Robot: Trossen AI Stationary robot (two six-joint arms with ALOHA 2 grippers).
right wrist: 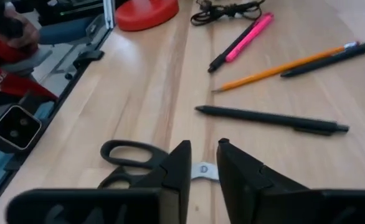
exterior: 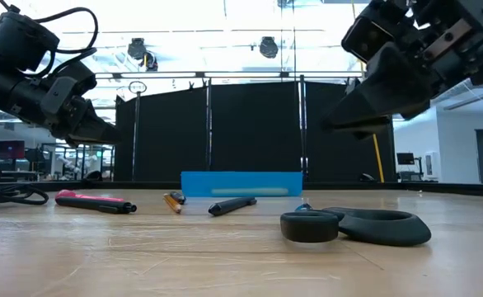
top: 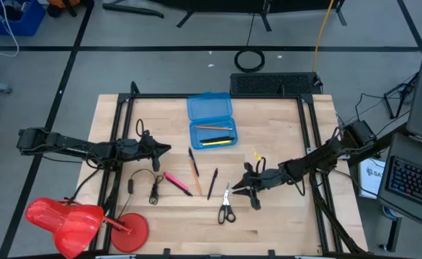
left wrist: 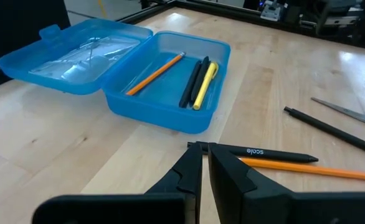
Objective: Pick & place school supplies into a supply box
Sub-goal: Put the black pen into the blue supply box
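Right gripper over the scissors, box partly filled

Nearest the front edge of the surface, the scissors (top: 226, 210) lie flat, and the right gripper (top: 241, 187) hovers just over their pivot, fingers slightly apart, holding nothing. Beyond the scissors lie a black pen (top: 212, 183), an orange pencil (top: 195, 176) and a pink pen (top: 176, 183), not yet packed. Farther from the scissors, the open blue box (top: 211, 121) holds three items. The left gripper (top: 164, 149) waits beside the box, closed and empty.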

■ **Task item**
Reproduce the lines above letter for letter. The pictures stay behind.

■ **Solution**
Robot: Trossen AI Stationary robot (two six-joint arms with ALOHA 2 grippers).
right wrist: 
exterior: 
top: 
left wrist: 
Objective: Pick & place school supplies into a supply box
Sub-goal: Put the black pen into the blue supply box
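Right gripper over the scissors, box partly filled

Nearest the front edge of the surface, the scissors (top: 226, 210) lie flat, and the right gripper (top: 241, 187) hovers just over their pivot, fingers slightly apart, holding nothing. Beyond the scissors lie a black pen (top: 212, 183), an orange pencil (top: 195, 176) and a pink pen (top: 176, 183), not yet packed. Farther from the scissors, the open blue box (top: 211, 121) holds three items. The left gripper (top: 164, 149) waits beside the box, closed and empty.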

This finishes the exercise.